# EXERCISE AIM:
Return the following from the records below: each line, word for word, starting with the line that contains "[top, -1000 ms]" and going on through the line that contains "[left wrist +", with nothing outside that range.

+-------+

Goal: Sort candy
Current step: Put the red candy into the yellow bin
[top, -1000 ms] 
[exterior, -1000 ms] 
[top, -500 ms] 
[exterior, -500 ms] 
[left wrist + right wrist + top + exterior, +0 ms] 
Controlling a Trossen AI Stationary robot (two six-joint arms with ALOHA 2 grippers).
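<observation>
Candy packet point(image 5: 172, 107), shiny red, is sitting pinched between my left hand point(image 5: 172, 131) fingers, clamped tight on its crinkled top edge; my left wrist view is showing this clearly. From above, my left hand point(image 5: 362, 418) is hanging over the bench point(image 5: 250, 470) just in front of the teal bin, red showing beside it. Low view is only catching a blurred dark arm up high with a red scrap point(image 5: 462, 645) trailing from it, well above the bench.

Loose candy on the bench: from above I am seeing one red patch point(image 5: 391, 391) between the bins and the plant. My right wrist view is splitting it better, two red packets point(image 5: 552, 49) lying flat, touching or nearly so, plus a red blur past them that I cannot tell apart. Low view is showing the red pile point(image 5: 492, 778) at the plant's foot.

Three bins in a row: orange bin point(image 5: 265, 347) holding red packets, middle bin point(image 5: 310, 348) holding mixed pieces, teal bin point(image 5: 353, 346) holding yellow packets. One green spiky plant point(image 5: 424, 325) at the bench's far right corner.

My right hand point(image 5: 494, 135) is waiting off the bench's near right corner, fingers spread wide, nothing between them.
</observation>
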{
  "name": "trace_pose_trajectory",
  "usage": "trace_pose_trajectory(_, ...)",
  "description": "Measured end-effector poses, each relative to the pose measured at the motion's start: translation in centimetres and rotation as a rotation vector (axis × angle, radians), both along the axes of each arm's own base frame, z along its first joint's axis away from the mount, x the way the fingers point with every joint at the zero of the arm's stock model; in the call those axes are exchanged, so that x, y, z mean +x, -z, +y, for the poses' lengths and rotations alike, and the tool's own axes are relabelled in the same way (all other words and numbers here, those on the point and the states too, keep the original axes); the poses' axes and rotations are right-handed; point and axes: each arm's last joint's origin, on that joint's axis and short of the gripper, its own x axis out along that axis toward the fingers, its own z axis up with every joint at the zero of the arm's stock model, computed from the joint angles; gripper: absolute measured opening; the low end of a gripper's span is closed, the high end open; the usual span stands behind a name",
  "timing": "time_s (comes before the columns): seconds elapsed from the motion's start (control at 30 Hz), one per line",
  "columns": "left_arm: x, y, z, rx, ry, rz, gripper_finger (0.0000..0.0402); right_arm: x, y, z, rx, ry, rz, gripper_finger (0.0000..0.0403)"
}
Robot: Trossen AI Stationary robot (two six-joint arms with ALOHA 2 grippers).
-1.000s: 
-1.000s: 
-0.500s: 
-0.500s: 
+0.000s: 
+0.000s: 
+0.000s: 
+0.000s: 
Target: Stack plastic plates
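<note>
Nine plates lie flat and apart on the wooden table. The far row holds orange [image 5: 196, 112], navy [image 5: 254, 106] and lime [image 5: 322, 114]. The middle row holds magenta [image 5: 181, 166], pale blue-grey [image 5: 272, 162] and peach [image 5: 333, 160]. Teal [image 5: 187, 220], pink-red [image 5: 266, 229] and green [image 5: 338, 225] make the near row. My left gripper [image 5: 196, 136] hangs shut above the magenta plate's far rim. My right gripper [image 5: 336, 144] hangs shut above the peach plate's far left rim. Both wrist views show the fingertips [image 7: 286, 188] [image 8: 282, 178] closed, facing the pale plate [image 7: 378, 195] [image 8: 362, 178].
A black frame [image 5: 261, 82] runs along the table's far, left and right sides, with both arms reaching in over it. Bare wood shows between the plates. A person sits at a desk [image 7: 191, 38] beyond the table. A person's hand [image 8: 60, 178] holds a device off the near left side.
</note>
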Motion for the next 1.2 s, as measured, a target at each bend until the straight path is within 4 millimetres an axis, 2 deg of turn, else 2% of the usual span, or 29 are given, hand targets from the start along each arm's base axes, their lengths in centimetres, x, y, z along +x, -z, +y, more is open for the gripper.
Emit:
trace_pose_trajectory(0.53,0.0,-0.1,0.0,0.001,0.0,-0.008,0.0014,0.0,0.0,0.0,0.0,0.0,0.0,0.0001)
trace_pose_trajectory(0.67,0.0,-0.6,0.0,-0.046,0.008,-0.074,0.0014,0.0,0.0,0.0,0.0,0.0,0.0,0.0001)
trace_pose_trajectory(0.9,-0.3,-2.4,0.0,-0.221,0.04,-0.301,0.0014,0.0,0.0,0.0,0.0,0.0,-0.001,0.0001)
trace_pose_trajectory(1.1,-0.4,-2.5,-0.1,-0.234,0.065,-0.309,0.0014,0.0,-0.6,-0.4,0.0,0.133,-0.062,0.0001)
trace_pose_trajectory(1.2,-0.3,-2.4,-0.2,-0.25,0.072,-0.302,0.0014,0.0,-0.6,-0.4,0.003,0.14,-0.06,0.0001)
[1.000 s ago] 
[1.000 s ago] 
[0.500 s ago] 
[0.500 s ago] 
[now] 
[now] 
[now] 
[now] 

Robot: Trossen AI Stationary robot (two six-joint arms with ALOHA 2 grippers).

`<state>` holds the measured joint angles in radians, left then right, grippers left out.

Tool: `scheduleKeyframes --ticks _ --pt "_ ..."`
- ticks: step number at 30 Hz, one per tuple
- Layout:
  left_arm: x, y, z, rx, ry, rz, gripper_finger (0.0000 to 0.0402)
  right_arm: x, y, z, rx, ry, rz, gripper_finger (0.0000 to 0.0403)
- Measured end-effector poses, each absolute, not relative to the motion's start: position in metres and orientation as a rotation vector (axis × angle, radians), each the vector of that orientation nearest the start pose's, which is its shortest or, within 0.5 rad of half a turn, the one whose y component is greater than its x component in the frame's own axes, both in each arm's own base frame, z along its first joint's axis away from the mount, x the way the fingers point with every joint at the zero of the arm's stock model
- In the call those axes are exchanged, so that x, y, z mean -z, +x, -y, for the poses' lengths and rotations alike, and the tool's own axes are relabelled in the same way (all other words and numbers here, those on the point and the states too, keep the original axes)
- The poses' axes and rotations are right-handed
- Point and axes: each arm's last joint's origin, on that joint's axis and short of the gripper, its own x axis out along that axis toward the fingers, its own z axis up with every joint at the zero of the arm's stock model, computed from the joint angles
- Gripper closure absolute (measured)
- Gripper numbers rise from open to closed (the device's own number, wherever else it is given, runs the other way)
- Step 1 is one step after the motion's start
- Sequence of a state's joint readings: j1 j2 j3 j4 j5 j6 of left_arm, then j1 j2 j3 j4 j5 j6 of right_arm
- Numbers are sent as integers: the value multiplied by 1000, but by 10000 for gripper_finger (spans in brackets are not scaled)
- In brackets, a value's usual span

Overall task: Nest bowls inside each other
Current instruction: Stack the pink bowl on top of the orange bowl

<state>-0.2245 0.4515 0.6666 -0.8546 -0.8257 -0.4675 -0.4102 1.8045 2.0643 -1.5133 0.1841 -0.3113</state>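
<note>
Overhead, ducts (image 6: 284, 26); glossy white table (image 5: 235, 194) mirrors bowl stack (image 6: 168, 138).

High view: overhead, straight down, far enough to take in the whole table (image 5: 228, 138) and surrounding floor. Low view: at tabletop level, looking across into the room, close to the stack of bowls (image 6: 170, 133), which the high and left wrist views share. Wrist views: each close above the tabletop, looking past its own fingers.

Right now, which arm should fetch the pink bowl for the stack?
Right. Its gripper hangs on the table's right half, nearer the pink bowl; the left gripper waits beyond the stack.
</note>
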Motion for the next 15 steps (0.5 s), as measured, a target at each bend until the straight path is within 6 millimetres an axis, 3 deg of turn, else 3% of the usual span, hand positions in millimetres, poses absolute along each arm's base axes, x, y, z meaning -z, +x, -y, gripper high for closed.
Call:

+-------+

# RESPONSE:
[top, -1000 ms] 
[exterior, -1000 ms] 
[top, -500 ms] 
[exterior, -500 ms] 
[left wrist + right wrist + top + exterior, +0 ms] 

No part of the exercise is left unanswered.